| WHAT IS NEEDED |
After locating the line that contains "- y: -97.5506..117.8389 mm" in the data below, set down exactly that line and each one after it through the line that contains "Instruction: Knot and", and nothing more.

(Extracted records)
----

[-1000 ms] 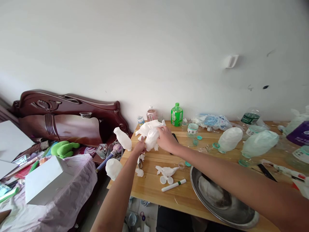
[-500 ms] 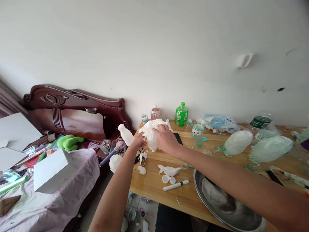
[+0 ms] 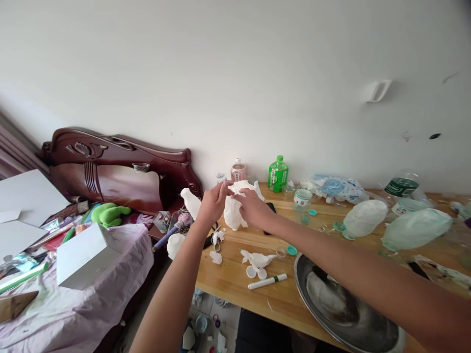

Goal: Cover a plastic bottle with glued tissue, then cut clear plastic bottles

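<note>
A white, lumpy, paper-like form [image 3: 232, 216] stands on the wooden table, with a ruffled white sheet [image 3: 243, 185] spreading from its top. My left hand [image 3: 213, 202] reaches its upper left side, fingers bent and pinched together at the top edge. From the right, my right hand [image 3: 254, 208] curls its fingers over the same top, thumb and fingertips on the white material. Both sets of fingertips nearly meet there and partly hide what they pinch. Below lie scissors [image 3: 216, 243], partly covered by white scraps, and a torn white piece [image 3: 215, 257].
A metal basin [image 3: 300, 289] occupies the table's front right. A white marker [image 3: 267, 281] and white caps [image 3: 256, 272] lie nearer the front. Behind stand a green bottle [image 3: 278, 175] and a pink bottle [image 3: 238, 171]. Wrapped bottles [image 3: 364, 218] lie right. A bed [image 3: 121, 274] is left.
My left hand has risen from low beside the white form to its top edge, close to my right hand. My right hand stays on the upper right side, fingers more curled.
</note>
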Demonstrator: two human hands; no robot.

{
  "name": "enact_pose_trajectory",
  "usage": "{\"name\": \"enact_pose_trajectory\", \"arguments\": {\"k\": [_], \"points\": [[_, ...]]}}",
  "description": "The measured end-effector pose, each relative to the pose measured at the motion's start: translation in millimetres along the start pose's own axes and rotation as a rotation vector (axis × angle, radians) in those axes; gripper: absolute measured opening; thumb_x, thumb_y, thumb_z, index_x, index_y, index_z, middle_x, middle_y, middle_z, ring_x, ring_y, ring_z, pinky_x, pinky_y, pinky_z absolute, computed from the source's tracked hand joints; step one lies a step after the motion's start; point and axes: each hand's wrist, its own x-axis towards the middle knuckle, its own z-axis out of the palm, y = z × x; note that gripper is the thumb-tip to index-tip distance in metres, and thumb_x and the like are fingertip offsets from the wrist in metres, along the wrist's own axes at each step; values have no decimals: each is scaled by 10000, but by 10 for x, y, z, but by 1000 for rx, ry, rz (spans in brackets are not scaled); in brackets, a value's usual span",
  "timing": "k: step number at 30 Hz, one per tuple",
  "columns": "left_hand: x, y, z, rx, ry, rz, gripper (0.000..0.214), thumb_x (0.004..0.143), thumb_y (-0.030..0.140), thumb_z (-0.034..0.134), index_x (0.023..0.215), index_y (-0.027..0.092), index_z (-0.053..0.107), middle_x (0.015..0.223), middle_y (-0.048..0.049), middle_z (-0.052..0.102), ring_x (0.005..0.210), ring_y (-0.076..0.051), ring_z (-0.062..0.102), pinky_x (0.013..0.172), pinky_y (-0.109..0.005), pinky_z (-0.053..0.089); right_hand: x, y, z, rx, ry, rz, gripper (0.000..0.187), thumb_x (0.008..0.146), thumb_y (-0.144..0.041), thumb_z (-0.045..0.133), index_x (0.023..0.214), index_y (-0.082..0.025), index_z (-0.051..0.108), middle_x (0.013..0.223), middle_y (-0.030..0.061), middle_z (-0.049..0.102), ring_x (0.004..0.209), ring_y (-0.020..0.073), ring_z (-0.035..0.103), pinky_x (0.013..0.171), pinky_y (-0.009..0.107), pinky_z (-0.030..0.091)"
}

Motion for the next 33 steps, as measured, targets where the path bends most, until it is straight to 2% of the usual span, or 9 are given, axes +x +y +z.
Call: {"name": "enact_pose_trajectory", "arguments": {"k": [3,9,12,16,20,24,29,33], "points": [[-46,-71,36,95,-39,58,510,997,492,288,1124,205,690,961,-65,769,907,-230,695,837,-353,501,-12,64,14,65,8,-5,444,917,-241,593,1349,-224,490,1399,101,465,1264,301,463,989,523,452],[-85,-169,118,216,-123,180,461,1006,439,306,1147,202,676,1155,-81,724,1070,-231,657,928,-366,487,68,215,38,242,15,-7,291,940,-284,574,1213,-187,596,1275,81,593,1177,238,558,1008,491,449],[-87,-194,138,268,-125,209,449,1013,411,296,1184,198,653,1177,-85,712,1086,-230,646,937,-377,486,108,305,44,314,20,34,266,939,-312,579,1167,-181,620,1249,80,616,1149,228,580,997,480,462],[-64,-241,144,329,-148,254,443,1018,388,285,1190,202,649,1151,-80,717,1069,-223,646,927,-382,495,139,430,51,393,12,125,249,947,-330,569,1124,-167,632,1154,71,655,1015,199,639,901,429,528],[-49,-287,145,391,-216,328,406,1012,372,325,1216,221,641,1217,-75,689,1157,-230,596,1001,-421,454,148,475,78,461,4,125,219,949,-315,570,1084,-159,643,1102,60,673,980,182,651,882,411,538],[-76,-324,142,452,-257,362,382,1005,366,357,1243,242,629,1290,-85,648,1198,-254,565,1006,-469,438,144,430,113,480,19,102,208,939,-310,587,1061,-152,648,1068,53,678,956,180,654,876,413,537],[-116,-360,149,475,-260,368,394,985,383,423,1341,265,543,1261,-72,660,1174,-245,574,983,-446,457,143,391,148,459,51,72,231,919,-300,615,1100,-157,633,1142,63,652,985,188,639,893,422,529],[-115,-404,173,471,-248,374,349,974,369,452,1267,257,606,1215,-70,684,1127,-236,598,974,-432,470,146,436,177,426,36,90,234,923,-318,608,1092,-159,634,1118,60,658,961,182,643,869,408,538]]}}
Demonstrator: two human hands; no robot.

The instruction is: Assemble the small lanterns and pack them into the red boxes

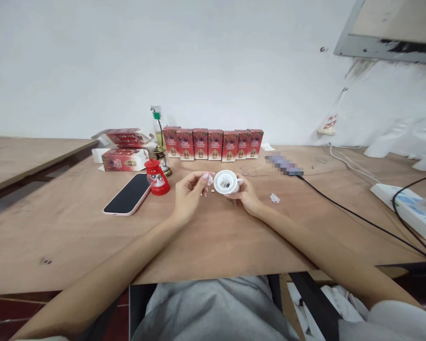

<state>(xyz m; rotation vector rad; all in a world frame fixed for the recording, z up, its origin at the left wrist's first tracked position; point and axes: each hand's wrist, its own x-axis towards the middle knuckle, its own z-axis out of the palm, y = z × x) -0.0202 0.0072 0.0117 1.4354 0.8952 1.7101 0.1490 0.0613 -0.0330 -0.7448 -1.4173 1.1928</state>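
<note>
In my right hand (247,195) is a small white lantern (220,176), tipped so that its round underside faces me. Small metal parts (226,183) show inside the recess of that base. My left hand (190,192) pinches a small white plastic piece (209,180), just left of the lantern. A tiny pale round bit (213,191) lies on the table between the hands. Under the right fingers are small metallic bits (232,202), too small to make out. Another white plastic piece (274,198) lies to the right of my right hand.
A red lantern (158,179) and a dark, gold-trimmed lantern (163,163) stand left, beside a phone (128,195). Several red boxes (215,145) line the wall. An opened box (122,158) and a bottle (159,135) stand back left. A black cable (344,208) crosses the right side.
</note>
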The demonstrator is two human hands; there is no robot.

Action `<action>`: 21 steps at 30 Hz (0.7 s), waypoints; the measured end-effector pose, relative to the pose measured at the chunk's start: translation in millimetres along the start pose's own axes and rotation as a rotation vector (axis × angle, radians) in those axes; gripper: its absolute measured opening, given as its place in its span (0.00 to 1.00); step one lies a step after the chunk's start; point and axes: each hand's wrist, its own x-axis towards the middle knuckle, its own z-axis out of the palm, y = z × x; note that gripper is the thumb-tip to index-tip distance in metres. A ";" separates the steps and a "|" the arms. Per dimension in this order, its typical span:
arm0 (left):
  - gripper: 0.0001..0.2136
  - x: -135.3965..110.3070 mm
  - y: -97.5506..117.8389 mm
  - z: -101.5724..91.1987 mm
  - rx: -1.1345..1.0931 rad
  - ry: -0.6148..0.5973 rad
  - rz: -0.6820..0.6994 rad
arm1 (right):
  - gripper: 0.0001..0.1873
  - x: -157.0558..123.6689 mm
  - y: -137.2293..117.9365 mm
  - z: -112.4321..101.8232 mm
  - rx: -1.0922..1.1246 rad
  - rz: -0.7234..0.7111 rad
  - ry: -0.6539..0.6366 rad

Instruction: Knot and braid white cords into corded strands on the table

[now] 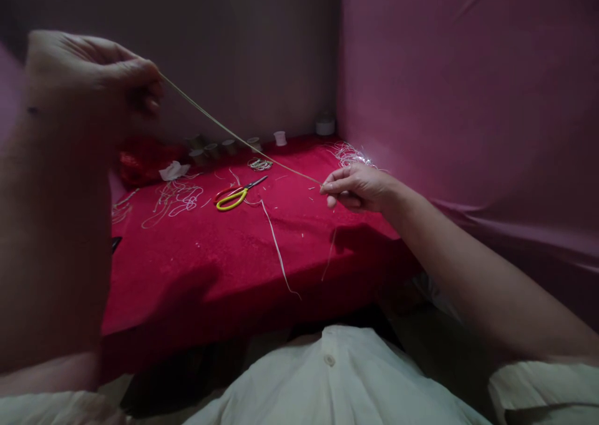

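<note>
A pale string [234, 135] is stretched taut between my two hands. My left hand [93, 78] is raised high at the upper left, its fingers pinched on one end. Lower, over the right part of the red cloth-covered table [196, 256], my right hand [358, 186] pinches the other end. Loose tails of string hang below the right hand, and another one [276, 244] trails across the cloth toward the table's front edge.
Scissors with yellow and red handles [238, 194] lie mid-table. Loose white threads [173, 200] lie at the left, a tangle [349, 155] at the back right. Several small spools [224, 145] and a white cup [279, 138] line the back edge. Pink fabric walls enclose the table.
</note>
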 end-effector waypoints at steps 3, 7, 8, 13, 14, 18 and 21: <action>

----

| OUTPUT OF THE EXERCISE |
  - y: -97.5506..117.8389 mm
  - z: -101.5724..91.1987 mm
  - rx: -1.1345..1.0931 rad
  - ry: -0.6148..0.5973 rad
  - rz: -0.6820..0.6994 rad
arm1 (right):
  - gripper: 0.0001..0.1873
  - x: -157.0558..123.6689 mm
  - y: -137.2293..117.9365 mm
  - z: -112.4321..101.8232 mm
  - rx: -1.0922..1.1246 rad
  - rz: -0.7234..0.7111 rad
  - ry: -0.6539..0.6366 rad

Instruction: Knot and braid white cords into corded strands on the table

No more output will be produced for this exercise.